An experimental and chemical kinetic modeling study of 1,3-butadiene combustion: Ignition delay time and laminar flame speed measurements

A detailed chemical kinetic mechanism (AramcoMech 3.0) has been developed to describe the combustion of 1,3-butadiene and is validated by a comparison of simulation results to the new experimental measurements. Important reaction classes highlighted via sensitivity analyses at different temperatures include: (a) ȮH radical addition to the double bonds on 1,3-butadiene and their subsequent reactions. The branching ratio for addition to the terminal and central double bonds is important in determining the reactivity at low-temperatures. The alcohol-alkene radical adducts that are subsequently formed can either react with HȮ2 radicals in the case of the resonantly stabilized radicals or O2 for other radicals. (b) HȮ2 radical addition to the double bonds in 1,3-butadiene and their subsequent reactions.

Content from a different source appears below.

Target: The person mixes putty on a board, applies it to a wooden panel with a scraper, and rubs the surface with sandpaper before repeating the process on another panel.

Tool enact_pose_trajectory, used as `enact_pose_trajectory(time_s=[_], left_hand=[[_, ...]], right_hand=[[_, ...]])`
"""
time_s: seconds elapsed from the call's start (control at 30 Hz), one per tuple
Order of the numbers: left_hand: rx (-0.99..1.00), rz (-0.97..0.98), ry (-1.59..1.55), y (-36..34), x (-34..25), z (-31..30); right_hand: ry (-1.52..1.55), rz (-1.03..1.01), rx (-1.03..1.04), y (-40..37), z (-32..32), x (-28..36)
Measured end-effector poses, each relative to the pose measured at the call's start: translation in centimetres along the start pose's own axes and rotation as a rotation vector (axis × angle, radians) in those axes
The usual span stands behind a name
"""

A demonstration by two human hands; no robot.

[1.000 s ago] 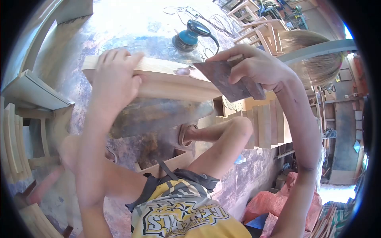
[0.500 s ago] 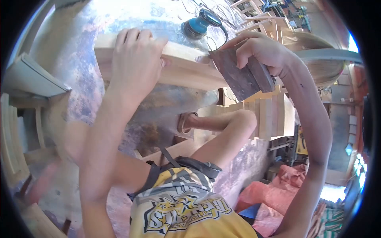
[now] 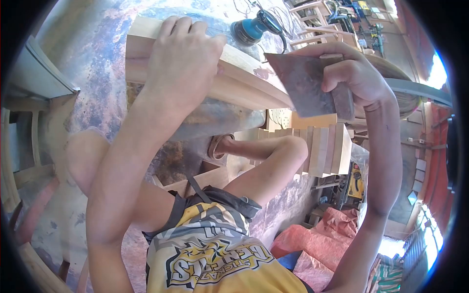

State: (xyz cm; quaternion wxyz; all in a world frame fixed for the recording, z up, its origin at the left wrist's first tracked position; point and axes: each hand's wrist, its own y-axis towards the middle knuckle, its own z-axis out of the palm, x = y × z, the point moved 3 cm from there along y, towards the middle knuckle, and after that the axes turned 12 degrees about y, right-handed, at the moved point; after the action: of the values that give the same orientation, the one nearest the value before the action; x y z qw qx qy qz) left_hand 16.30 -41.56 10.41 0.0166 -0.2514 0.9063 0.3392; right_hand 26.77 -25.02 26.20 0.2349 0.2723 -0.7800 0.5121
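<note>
A pale wooden beam (image 3: 254, 88) with stepped edges runs across the upper middle of the head view. My left hand (image 3: 183, 63) is wrapped over its top, fingers curled past the far edge and thumb on the near side. At the right end of the beam, my right hand (image 3: 349, 71) pinches a folded sheet of dark sandpaper (image 3: 300, 88), thumb and bent fingers closed on it. The sheet's flat face is toward me and covers the beam's end. Whether it touches the wood cannot be made out.
A blue sander (image 3: 249, 30) with a cord lies beyond the beam. Several stacked wooden pieces (image 3: 320, 149) stand below the sandpaper, near my bent knee. Red sacking (image 3: 317, 239) lies at lower right. Wooden furniture frames (image 3: 325, 24) stand at the back right.
My right hand has shifted right with the sandpaper, whose face is now turned more toward me. The left hand keeps its hold on the beam. The whole view has shifted slightly.
</note>
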Motion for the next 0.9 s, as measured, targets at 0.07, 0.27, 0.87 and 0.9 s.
enact_pose_trajectory(time_s=[0.07,0.27,0.87,0.9], left_hand=[[-0.013,0.004,-0.001,0.0,0.0,-0.1],[0.035,-0.009,0.003,-0.1,-0.1,-0.6],[0.147,-0.014,0.013,-0.5,-0.2,-0.8],[0.136,-0.018,-0.006,-0.4,-0.2,-0.9]], right_hand=[[-0.07,0.006,-0.036,0.0,-0.5,-0.1],[-0.086,0.066,-0.231,0.1,0.0,-2.2],[0.097,0.106,0.005,0.9,2.0,-2.3],[0.138,0.061,0.0,0.8,1.9,-2.4]])
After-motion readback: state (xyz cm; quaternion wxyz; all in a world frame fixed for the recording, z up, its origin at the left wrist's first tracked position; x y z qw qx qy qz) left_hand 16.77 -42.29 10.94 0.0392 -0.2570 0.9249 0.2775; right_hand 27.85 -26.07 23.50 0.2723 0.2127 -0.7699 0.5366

This reaction class is very important in determining the fuel reactivity at low and intermediate temperatures (600-900 K). Four possible addition reactions have been considered. (c) 3Ö atom addition to the double bonds in 1,3-butadiene is very important in determining fuel reactivity at intermediate to high temperatures (> 800 K). In this reaction class, the formation of two stable molecules, namely CH2O + allene, inhibits reactivity whereas the formation of two radicals, namely Ċ2H3 and ĊH2CHO, promotes reactivity. (d) Ḣ atom addition to the double bonds in 1,3-butadiene is very important in the prediction of laminar flame speeds. The formation of ethylene and a vinyl radical promotes reactivity and it is competitive with H-atom abstraction by Ḣ atoms from 1,3-butadiene to form the resonantly stabilized Ċ4H5-i radical and H2 which inhibits reactivity. Ab initio chemical kinetics calculations were carried out to determine the thermochemistry properties and rate constants for some of the important species and reactions involved in the model development. The present model is a decent first model that captures most of the high-temperature IDTs and flame speeds quite well, but there is room for considerable improvement especially for the lower temperature chemistry before a robust model is developed.